In principle, the role of the think tank overlaps that of the academy. Both have some obligation to seek truth, avoid subterfuge, and apply reasonable standards of rational argument and evidence. But the scope of academia extends throughout time, across all areas, and for the sake of knowledge itself. The think tank is about here and now, and is concerned with those matters where government decisions and actions affect society over the relatively near term - at least as compared with, say, geological time. The academy creates knowledge and leaves it on the table for others to pick up; think tanks supply government with ideas that inform public policy.
They perform this function in several ways: conceptual innovation, elucidation, criticism, debate, outreach, persuasion, and technical assistance. The first activity is far and away the most difficult, but we should not undervalue the skills required to persuade government to implement innovative concepts. It’s no great feat to expand on a new idea, identify its shortcomings, engage in argument over it, put it into the media, or help others with implementation. Still, without these activities, concepts would never be vetted, no one would learn about them, and they would never become government routines.

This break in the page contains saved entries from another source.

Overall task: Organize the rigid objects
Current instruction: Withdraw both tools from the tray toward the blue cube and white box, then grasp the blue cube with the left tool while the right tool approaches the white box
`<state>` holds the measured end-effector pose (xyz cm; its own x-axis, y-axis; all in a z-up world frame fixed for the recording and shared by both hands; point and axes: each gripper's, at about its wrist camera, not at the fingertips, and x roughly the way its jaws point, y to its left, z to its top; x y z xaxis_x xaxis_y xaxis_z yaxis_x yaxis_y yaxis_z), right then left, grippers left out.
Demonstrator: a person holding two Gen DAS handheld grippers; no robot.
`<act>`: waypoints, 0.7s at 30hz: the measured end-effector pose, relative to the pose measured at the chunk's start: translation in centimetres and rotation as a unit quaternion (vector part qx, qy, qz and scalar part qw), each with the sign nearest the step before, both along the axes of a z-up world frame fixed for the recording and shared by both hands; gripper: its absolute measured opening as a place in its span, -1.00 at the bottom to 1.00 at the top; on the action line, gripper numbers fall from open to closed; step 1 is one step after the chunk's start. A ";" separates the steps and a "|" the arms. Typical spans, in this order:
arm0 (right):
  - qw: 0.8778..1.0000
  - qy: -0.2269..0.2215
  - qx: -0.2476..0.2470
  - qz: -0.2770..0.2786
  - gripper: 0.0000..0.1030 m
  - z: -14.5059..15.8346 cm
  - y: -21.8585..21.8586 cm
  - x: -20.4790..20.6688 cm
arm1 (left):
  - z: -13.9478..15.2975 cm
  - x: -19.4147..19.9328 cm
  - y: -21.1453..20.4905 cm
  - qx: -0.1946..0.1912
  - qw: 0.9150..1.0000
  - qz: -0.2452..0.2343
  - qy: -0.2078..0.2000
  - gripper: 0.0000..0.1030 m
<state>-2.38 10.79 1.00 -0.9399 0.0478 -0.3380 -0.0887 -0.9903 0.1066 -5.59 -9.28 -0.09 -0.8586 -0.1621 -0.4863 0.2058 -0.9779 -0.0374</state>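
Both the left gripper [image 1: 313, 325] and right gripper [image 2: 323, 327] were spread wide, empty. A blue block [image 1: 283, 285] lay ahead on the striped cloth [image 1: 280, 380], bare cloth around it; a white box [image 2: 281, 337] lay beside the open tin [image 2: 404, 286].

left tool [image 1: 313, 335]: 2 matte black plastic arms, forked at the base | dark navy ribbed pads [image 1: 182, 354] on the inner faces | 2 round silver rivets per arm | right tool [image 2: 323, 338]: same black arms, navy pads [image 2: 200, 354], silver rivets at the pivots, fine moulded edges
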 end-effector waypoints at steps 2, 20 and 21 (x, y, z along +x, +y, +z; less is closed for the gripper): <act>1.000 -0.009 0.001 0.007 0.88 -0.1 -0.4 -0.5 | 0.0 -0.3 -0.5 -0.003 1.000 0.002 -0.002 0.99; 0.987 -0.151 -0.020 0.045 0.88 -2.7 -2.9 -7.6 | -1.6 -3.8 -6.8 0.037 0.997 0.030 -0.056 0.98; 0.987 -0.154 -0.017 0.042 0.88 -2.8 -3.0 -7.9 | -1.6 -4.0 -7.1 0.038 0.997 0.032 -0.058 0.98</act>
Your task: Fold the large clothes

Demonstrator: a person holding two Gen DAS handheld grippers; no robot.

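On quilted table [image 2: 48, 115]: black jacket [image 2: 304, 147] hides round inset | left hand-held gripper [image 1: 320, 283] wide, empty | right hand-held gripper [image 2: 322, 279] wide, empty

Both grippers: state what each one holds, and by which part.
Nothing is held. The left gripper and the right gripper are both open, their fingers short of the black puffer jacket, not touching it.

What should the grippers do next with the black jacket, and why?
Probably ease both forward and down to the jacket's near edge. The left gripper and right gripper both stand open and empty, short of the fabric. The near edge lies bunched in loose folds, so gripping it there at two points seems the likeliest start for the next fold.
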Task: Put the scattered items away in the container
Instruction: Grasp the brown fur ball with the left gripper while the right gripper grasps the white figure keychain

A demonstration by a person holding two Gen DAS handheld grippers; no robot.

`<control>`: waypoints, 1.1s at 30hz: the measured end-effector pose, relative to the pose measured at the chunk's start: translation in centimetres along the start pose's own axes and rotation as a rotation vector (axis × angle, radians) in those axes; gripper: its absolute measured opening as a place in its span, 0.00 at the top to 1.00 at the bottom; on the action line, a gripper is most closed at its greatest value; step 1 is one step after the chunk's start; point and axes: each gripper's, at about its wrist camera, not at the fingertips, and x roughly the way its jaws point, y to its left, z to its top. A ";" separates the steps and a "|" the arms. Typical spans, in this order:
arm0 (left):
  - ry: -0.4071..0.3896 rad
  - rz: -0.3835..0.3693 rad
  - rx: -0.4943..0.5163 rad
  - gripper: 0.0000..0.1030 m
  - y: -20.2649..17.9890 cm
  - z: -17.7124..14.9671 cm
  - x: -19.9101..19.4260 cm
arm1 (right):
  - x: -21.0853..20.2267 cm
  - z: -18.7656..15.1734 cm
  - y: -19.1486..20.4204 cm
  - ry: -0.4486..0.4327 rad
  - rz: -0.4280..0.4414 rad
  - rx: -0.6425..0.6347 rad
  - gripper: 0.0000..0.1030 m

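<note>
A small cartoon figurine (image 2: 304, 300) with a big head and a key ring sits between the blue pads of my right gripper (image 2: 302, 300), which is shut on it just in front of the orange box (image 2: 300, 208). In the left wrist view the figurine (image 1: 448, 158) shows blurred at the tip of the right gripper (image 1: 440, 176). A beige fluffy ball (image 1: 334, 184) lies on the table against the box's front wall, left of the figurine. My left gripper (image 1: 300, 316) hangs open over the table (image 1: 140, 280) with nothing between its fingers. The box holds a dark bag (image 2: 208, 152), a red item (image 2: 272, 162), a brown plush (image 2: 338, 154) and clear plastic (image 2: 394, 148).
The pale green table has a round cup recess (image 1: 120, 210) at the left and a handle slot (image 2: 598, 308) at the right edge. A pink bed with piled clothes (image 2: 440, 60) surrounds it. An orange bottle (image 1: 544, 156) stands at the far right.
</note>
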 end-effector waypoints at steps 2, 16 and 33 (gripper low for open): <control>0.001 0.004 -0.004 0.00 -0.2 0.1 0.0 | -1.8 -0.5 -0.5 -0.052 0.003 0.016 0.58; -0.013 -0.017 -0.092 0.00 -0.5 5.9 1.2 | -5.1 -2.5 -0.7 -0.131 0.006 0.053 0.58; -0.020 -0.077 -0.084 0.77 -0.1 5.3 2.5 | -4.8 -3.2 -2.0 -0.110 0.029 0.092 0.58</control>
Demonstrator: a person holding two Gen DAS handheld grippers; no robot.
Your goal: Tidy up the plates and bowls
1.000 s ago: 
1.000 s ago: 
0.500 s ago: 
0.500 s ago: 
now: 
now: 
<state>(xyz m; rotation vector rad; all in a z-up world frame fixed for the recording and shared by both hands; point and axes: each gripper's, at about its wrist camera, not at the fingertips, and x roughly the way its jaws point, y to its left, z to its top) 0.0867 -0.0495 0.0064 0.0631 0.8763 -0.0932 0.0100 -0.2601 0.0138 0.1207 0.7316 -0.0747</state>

Following this logic of the think tank “in principle,” the value of an organization claiming this status should be measured in terms of innovations implemented by government. So the core competencies of the institution amount to the “production” and “sale” of social innovations to policymakers. Persuading government to adopt trivial ideas, or developing great ideas that are not implemented just doesn’t cut it.

The standards and accountability movement of the 1980’s was important to public education, but to call the idea of applying what is commonplace in the American economy - and even much of government’s social service sector - to public education an “innovation” trivializes the term. In any case, I don’t see the movement as the product of think tanks, so much as legislators’ complete frustration with the system’s performance, and a bipartisan agreement on the need to get a handle on it. They didn’t need anyone to supply them with the means, they applied what they already knew and let experts sort out the details.

By the same token, the use of technology - data management, computers, software, the internet - in public education had and has a similar kind of inevitability. The innovation lies in the generic invention, not its application.

My knowledge is far from encyclopedic, and if others can add to this list I’d welcome it, but I count six ideas that have had a palpable impact on public policy (i.e. had a material effect on how government conceives and carries out its responsibility to educate children): vouchers, choice, charters, comprehensive school reform and specifically the idea of nonprofit program dissemination through fees rather than grants, the market created by the interaction of AYP and SBR, and the application of value-chain analysis to public school operations. None of these ideas has transformed public education in the sense of changing it from one thing to something else, but each has been institutionalized at least to the point where it constitutes a “real option” for policymakers to pursue, expand, and perhaps replace the dominant paradigm.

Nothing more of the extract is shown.